Both here, if I’m not mistaken, are praising Big Government, Expanding Government and Social Services – gasp! This comes into direct contradiction with the praising of Mike Harris, who did the exact opposite of these two Premiers. Perhaps most importantly, these past ‘achievements’ come into direct conflict with the current rhetoric and policy of the now-leader Tim Hudak. This comes as no surprise, as Hudak is an unapologetic fan of the Mike Harris surrounded ‘Common Sense Revolution’.

Some of these contradictions include:

Premier George Drew: “passed some of the most progressive labour and social legislation in Canadian History” really is gravely ironic considering Harris has passed some of the most regressive changes of recent, and Hudak wishes to continue it. The Harris Tories cut 46% of the Ministry of Labour’s budget, leading to over 400 loss in staff. The same year, the Workplace Health and Safety Agency is abolished – an agency which investigated deaths and injuries in the workplace.(3)

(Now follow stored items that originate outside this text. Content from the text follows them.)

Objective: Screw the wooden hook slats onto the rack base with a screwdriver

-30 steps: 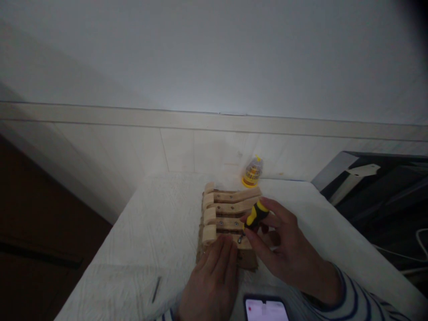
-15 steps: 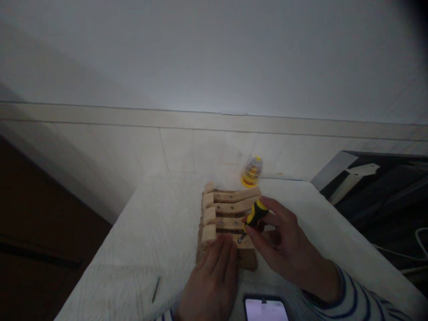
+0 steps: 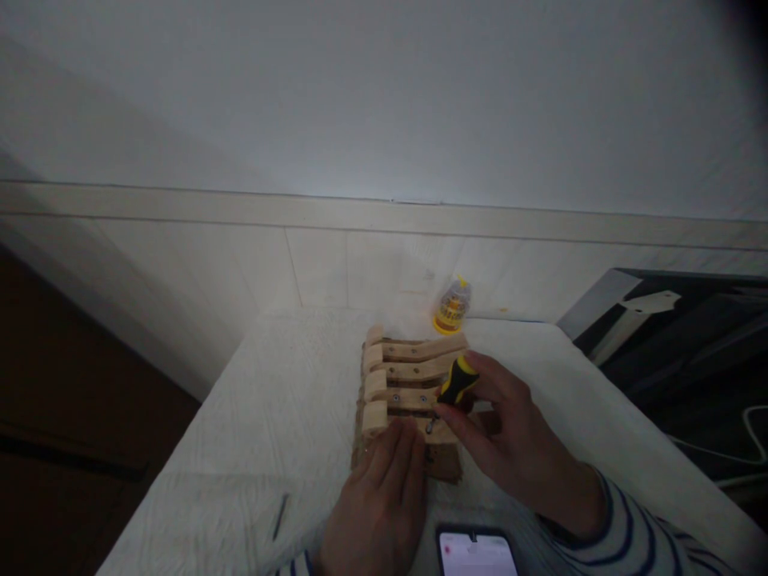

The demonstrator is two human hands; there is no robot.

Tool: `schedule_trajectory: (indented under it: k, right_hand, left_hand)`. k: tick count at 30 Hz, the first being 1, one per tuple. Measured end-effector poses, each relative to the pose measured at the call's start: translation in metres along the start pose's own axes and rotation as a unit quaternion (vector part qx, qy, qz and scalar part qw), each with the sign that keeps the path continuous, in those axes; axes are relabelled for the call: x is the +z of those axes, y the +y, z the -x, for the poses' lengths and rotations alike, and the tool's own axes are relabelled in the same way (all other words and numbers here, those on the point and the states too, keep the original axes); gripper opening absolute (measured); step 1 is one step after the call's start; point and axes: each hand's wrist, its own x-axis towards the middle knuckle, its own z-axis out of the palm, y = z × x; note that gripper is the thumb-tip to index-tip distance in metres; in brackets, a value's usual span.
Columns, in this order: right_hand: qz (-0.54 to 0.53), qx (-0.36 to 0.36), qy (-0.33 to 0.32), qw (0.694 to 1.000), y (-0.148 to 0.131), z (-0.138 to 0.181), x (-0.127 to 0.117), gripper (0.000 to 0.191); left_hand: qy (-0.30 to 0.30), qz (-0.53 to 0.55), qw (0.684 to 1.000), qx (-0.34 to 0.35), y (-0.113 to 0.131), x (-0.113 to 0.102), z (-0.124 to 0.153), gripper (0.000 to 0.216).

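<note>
My right hand [image 3: 507, 440] grips a small yellow-and-black screwdriver [image 3: 458, 380] between thumb and fingers. Its handle leans to the right, and its short metal tip points down at the nearest of several curved, pale wooden strips [image 3: 414, 399]. The strips lie side by side on a brown cardboard base [image 3: 444, 464], with thick rounded ends at the left. Screw heads show on the farther strips. My left hand [image 3: 384, 496] lies with fingers stretched out and close together on the nearest strip, covering part of it; its thumb is hidden.
A clear container with a yellow base [image 3: 451, 308] stands at the back near the wall. A phone [image 3: 477, 552] with a lit screen lies at the front edge. A thin metal rod [image 3: 280, 516] rests on the white table cover [image 3: 288, 400]. A dark shelf-like unit is at the right.
The screwdriver's handle has tilted and shifted slightly left in my right hand, with its tip still at the nearest strip. My left hand stays in place.
</note>
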Motion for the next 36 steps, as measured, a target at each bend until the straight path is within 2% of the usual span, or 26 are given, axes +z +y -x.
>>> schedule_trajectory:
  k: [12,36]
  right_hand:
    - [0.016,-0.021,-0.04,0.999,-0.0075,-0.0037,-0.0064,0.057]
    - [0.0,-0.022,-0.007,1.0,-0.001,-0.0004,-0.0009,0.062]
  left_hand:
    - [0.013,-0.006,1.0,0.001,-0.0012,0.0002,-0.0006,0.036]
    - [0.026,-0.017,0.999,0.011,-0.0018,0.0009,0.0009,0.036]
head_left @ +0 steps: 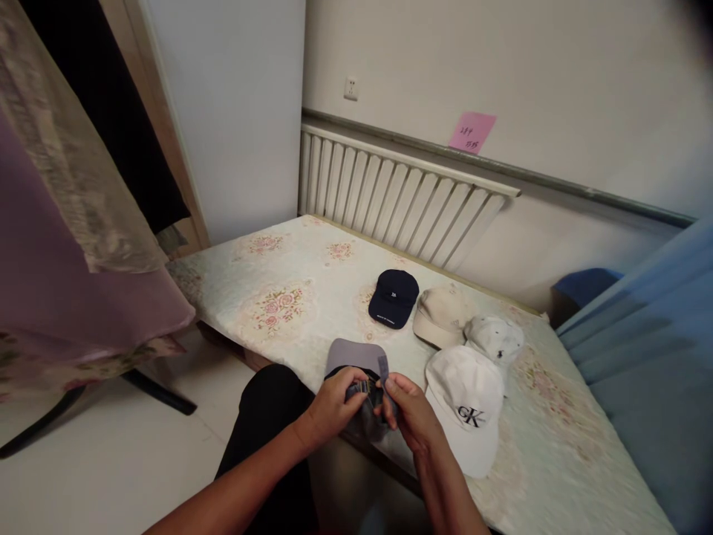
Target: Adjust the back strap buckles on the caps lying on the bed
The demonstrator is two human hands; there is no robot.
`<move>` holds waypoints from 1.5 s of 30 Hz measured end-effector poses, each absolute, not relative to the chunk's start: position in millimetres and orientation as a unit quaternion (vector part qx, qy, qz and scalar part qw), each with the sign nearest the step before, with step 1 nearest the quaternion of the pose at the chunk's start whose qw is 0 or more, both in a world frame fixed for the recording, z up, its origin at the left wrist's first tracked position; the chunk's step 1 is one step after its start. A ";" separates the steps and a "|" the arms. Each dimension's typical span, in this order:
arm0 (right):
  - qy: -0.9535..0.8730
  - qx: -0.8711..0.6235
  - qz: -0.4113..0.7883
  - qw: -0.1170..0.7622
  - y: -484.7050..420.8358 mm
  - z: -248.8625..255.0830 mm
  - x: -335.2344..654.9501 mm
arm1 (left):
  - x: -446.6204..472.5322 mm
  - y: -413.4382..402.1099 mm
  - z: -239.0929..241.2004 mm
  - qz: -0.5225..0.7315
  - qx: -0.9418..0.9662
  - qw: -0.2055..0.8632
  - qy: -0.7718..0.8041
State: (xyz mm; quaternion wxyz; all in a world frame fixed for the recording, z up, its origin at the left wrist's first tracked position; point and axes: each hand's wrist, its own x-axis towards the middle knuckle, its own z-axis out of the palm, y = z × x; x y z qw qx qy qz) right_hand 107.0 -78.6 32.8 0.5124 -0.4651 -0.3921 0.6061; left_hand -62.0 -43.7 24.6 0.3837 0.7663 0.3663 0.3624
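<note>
A grey baseball cap [356, 352] lies upturned at the near edge of the bed, its brim pointing away from me. My left hand [333, 403] grips the cap's back band beside a small metal buckle [364, 386]. Between the fingers of my right hand [409, 405] is the cap's grey adjustment strap [384, 369], its free end sticking up. Whether the strap runs through the buckle I cannot tell. Just right of my right hand lies a white cap [465, 401] with black letters.
Beyond lie a navy cap [394, 297], a beige cap [443, 316] and a smaller white cap [493, 338] on the flowered bed cover [312, 319]. A radiator [390, 193] lines the wall. Clothes [94, 208] hang at left, a blue curtain [651, 357] at right.
</note>
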 end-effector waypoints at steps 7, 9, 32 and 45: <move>-0.404 -0.460 0.576 0.542 -79.5 56.3 112.1 | -63.7 -43.9 27.1 0.375 0.757 0.398 0.357; -0.397 -0.449 0.575 0.556 -79.3 57.8 111.9 | -64.3 -44.6 29.0 0.377 0.753 0.407 0.354; -0.356 -0.366 0.714 0.479 -78.4 8.7 105.2 | -65.2 -48.7 30.4 0.399 0.695 0.490 0.343; -0.359 -0.362 0.717 0.475 -76.8 10.0 102.7 | -64.5 -47.8 26.3 0.402 0.679 0.515 0.334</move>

Throughout the Harris tenure, many anti-union and anti-labour bills were introduced, definitively marking that government as one of the most actively regressive.

Tim Hudak is just like his former-master Michael Harris, as made obvious by his continuous comments against unions, and his master plan to dis-empower and abolish all unions in Ontario. He agrees with Conservatve MP Pierre Poilievre on this: mandatory union dues should be abolished – thus effectively killing a unions power.

Premier Leslie Frost: “Ontario Hospital Insurance Program, the provision of equal pay for women, and vast expansion of hospitals, schools and highways” obviously is the exact opposite of what Premier Harris did on every level. Womens services were slashed, healthcare funding was slashed, hospitals that Leslie helped open were shut down, schools had billions of dollars removed and infrastructure was obviously neglected.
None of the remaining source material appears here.